Brownian and fractional polymers with self-repulsion
Samuel Eleutério, R. Vilela Mendes
TL;DR
The paper develops a general Gaussian-process framework for modelling linear homopolymers in solvents, where monomers are timelike indices of a Brownian or fractional Brownian path and interactions are incorporated via Gibbs factors. It derives a universal formula for the average squared length $\mathbb{E}\left[x^{2}(L)\right]$ under arbitrary potentials, enabling efficient computation through Gaussian integrals and auxiliary sources. The authors compare several self-avoidance factors, notably showing Edwards and step factors are effectively equivalent in the small-cutoff limit, and provide exact results for a nontrivial Gaussian factor (Eq. GF2) along with scaling analyses that reveal how the exponent $\nu$ depends on the Hurst parameter $H$ and potential range. The framework yields insights into how solvent quality and polymer-polymer interactions shape polymer size, connecting Flory-like intuition with rigorous Gaussian-measure calculations and offering practical computation routes for related observables.
Abstract
Brownian and fractional processes are useful computational tools for the modelling of physical phenomena.

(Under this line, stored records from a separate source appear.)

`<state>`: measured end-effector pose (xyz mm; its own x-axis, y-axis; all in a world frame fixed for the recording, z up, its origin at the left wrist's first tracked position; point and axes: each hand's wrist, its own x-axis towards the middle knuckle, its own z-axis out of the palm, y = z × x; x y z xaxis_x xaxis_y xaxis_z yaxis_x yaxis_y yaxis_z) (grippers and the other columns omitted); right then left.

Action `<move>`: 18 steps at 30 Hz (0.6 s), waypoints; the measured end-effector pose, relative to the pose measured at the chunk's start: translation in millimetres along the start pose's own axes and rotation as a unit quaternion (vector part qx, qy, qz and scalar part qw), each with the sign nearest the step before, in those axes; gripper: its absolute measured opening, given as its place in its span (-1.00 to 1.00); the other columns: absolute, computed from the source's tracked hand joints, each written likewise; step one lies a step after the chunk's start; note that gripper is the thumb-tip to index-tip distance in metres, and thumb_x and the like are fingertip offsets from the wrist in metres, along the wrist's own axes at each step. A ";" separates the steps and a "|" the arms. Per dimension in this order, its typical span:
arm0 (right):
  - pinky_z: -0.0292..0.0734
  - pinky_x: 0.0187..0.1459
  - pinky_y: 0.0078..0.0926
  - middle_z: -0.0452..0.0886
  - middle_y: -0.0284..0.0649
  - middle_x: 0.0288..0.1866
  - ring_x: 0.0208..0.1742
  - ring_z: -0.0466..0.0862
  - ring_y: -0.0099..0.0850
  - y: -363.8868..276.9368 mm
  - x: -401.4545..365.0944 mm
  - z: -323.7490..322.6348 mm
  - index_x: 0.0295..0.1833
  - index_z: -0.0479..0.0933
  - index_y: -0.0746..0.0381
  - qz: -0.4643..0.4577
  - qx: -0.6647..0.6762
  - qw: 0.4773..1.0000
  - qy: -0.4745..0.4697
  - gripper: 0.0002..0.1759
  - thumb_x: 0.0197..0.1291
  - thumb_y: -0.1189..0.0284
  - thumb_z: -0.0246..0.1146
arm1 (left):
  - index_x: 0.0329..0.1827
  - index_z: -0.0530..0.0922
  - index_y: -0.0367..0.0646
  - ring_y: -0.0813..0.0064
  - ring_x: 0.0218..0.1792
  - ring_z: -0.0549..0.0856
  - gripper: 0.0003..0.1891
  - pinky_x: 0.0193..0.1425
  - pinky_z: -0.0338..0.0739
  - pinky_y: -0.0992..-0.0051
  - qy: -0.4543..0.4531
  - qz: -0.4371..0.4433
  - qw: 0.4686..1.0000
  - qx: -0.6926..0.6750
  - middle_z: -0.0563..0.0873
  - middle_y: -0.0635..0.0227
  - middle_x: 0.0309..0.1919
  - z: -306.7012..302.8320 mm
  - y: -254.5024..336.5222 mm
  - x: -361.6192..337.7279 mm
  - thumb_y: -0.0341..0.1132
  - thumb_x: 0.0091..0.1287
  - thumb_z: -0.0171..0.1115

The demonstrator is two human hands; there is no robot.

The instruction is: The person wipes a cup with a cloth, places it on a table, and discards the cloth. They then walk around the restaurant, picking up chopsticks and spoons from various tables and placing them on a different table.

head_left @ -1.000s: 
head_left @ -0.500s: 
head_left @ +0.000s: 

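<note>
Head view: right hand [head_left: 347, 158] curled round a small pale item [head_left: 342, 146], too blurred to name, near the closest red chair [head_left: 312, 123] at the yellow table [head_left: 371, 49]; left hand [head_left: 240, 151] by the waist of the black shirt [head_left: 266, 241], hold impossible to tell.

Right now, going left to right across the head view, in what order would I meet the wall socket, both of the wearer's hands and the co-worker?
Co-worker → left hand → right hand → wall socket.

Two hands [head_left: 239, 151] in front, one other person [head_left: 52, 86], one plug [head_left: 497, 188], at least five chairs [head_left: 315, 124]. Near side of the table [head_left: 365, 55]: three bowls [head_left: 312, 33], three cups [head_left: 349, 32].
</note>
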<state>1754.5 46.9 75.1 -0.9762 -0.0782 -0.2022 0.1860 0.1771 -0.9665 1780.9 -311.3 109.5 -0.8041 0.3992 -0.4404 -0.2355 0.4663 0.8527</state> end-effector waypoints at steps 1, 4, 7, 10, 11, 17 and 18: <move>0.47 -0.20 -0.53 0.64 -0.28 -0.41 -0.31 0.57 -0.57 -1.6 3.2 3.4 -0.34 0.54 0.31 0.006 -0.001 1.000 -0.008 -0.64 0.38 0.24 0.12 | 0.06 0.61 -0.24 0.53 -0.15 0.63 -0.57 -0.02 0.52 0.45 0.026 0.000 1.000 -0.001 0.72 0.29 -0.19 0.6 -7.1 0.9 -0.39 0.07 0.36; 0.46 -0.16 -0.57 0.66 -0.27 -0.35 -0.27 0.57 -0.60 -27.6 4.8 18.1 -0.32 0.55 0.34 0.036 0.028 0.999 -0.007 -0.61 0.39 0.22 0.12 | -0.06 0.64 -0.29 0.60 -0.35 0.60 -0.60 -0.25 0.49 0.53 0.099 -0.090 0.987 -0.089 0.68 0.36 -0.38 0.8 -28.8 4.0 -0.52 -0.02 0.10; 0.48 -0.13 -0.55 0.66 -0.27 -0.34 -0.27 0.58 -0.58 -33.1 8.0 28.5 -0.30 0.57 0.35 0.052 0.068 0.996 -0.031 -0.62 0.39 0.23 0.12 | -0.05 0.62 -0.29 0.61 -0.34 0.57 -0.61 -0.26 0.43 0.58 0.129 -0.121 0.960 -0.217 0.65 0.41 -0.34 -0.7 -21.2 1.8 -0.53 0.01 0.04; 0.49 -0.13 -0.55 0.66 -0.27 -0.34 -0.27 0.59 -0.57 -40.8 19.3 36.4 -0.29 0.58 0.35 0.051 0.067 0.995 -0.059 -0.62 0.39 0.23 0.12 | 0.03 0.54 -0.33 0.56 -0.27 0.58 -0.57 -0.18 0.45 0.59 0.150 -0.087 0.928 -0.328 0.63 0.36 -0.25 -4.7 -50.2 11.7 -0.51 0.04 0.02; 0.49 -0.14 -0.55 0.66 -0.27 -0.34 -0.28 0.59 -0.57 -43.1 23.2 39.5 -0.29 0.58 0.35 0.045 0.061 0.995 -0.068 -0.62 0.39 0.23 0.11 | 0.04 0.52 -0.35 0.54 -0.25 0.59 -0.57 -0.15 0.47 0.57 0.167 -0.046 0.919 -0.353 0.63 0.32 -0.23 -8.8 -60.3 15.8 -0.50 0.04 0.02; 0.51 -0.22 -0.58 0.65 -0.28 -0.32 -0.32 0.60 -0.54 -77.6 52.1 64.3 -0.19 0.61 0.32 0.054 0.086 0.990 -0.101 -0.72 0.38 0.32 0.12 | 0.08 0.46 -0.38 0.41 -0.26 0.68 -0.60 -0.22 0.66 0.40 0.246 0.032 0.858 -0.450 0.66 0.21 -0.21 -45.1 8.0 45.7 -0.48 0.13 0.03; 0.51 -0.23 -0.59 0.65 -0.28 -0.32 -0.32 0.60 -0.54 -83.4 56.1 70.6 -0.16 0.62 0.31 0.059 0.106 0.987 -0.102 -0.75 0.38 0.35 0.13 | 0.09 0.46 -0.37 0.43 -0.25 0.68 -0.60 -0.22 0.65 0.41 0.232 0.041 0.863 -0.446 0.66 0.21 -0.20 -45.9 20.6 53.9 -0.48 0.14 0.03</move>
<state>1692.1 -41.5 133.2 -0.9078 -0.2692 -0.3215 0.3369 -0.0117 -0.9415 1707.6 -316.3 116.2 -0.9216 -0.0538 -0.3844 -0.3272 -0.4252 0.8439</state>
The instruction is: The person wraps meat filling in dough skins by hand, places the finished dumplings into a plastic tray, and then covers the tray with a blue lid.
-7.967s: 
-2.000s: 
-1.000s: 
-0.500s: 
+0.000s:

Here, modelling linear homopolymers in solution as Brownian or fractional processes, we develop a formalism to take into account both the interactions of the polymer with the solvent as well as the effect of arbitrary polymer-polymer potentials and Gibbs factors. As an example the average squared length is computed for a non-trivial Gaussian Gibbs factor, which is also compared with the Edwards' and a step factor.